The advocacy group NOYB has filed two complaints against Microsoft’s 365 Education software suite, alleging that the company is shifting its responsibilities for children’s personal data onto schools that are not equipped to handle these responsibilities. The complaints centre on concerns about transparency and processing children’s data on the Microsoft platform, potentially violating the European Union’s General Data Protection Regulation (GDPR).

The first complaint alleges that Microsoft’s contracts with schools attempt to shift responsibility for GDPR compliance onto them despite schools lacking the capacity to monitor or enforce Microsoft’s data practices. That could result in children’s data being processed in ways that do not comply with GDPR. The second complaint highlights the use of tracking cookies within Microsoft 365 Education software, which reportedly collects user browsing data and analyses user behaviour, potentially for advertising purposes.

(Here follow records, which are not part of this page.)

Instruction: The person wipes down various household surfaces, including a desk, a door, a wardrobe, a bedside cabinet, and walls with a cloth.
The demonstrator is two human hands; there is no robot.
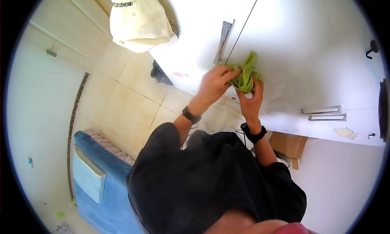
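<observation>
A crumpled green cloth [243, 77] is bunched between my two hands, in front of a white cabinet door. My left hand [217, 81] pinches its left side with thumb and fingers. From below and to the right, my right hand [252, 97] grips the cloth, its fingers partly hidden by the folds. One loose end of the cloth sticks up above my hands. A black band circles each of my wrists.
The white cabinet [292, 67] carries a long metal handle [223, 39], two lower handles [325, 113] and a black hook [371, 49]. A cream bag [140, 23] hangs at upper left. Behind me at left stands a blue chair [109, 185]; a cardboard box [288, 144] sits below the cabinet.
</observation>
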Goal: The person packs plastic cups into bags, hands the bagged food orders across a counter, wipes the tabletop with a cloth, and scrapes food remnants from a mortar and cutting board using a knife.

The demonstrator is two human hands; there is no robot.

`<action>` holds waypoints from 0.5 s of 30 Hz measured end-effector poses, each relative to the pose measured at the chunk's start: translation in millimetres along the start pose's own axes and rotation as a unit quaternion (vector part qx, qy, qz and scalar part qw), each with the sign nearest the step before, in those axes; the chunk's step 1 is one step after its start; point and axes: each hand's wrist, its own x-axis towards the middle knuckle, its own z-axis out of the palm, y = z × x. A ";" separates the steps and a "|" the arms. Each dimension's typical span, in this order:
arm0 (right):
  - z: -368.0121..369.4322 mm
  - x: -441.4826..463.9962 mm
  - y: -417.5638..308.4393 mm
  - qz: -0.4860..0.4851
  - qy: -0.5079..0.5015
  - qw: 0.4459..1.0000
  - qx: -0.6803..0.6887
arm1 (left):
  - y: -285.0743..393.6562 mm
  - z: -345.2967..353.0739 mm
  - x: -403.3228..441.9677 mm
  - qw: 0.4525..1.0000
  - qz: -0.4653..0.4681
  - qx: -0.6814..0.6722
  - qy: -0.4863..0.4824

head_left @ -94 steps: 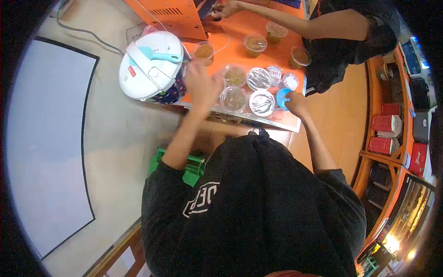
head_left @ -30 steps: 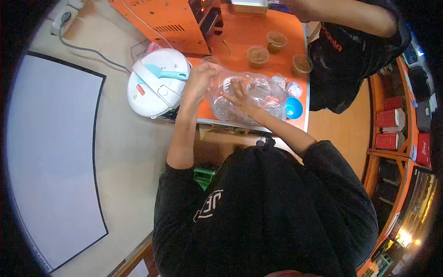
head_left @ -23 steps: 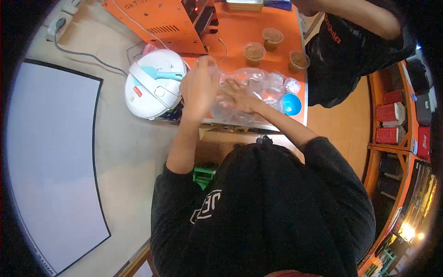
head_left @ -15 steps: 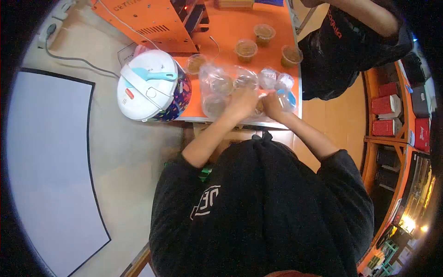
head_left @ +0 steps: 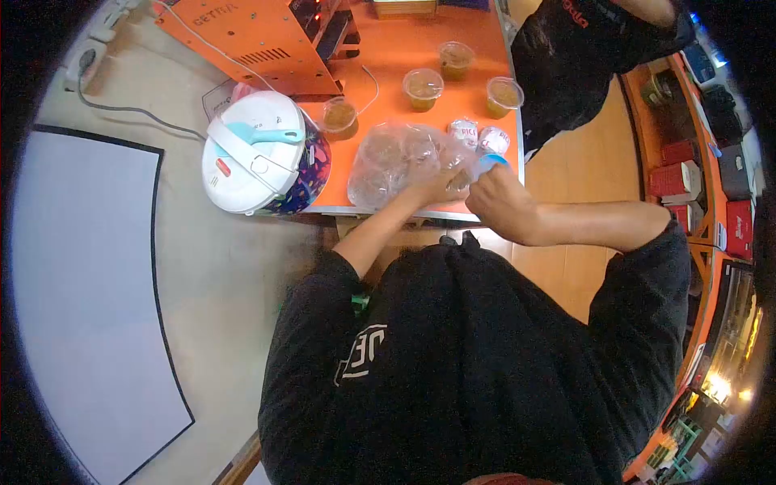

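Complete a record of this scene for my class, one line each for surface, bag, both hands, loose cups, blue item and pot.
Surface: orange table
Bag: clear plastic bag, round containers inside, count uncertain
Left hand: against the bag
Right hand: curled beside the left; exact grip hidden
Loose cups: four, clear, brownish contents
Blue item: partly hidden by right hand
Pot: white lid, light-blue utensil on top

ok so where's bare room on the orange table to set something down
Bare orange table shows between the orange machine and the far plastic cups, though a thin cable reaches in. The front is crowded: clear bag, left hand, right hand, white-and-red packages.
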 end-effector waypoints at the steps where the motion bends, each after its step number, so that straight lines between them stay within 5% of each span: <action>1: -3.1 -0.8 6.5 -0.042 0.073 0.996 0.007 | 29.3 -30.8 7.0 0.985 -0.128 0.066 -0.098; 3: -7.1 4.3 8.9 -0.033 0.056 0.998 0.022 | 64.9 -62.0 9.9 0.939 -0.256 0.131 -0.190; 6: -6.3 12.1 12.6 -0.019 0.080 0.996 -0.017 | 62.0 -59.4 2.7 0.964 -0.206 0.151 -0.079; 9: -2.8 17.3 34.0 -0.026 0.044 0.998 0.035 | 27.4 -46.1 1.4 0.983 0.052 -0.017 0.173; 11: -9.1 8.3 47.1 -0.078 0.221 0.965 0.121 | 99.2 -123.5 -12.8 0.952 -0.121 0.281 0.006; 13: -7.3 8.6 55.9 -0.027 0.293 0.950 0.105 | 143.9 -171.6 -45.2 0.908 -0.198 0.368 0.026; 15: 4.2 12.1 64.3 0.027 0.364 0.927 0.087 | 184.7 -214.0 -44.1 0.803 -0.321 0.467 -0.185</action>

NOYB claims that such tracking practices occur without users’ consent or the schools’ knowledge, and there appears to be no legal justification for it under GDPR. They request that the Austrian Data Protection Authority investigate the complaints and determine the extent of data processing by Microsoft 365 Education. The group has also urged the authority to impose fines if GDPR violations are confirmed.

Microsoft has not yet responded to the complaints. Still, the company has stated that its 365 for Education complies with GDPR and other applicable privacy laws and that it thoroughly protects the privacy of its young users.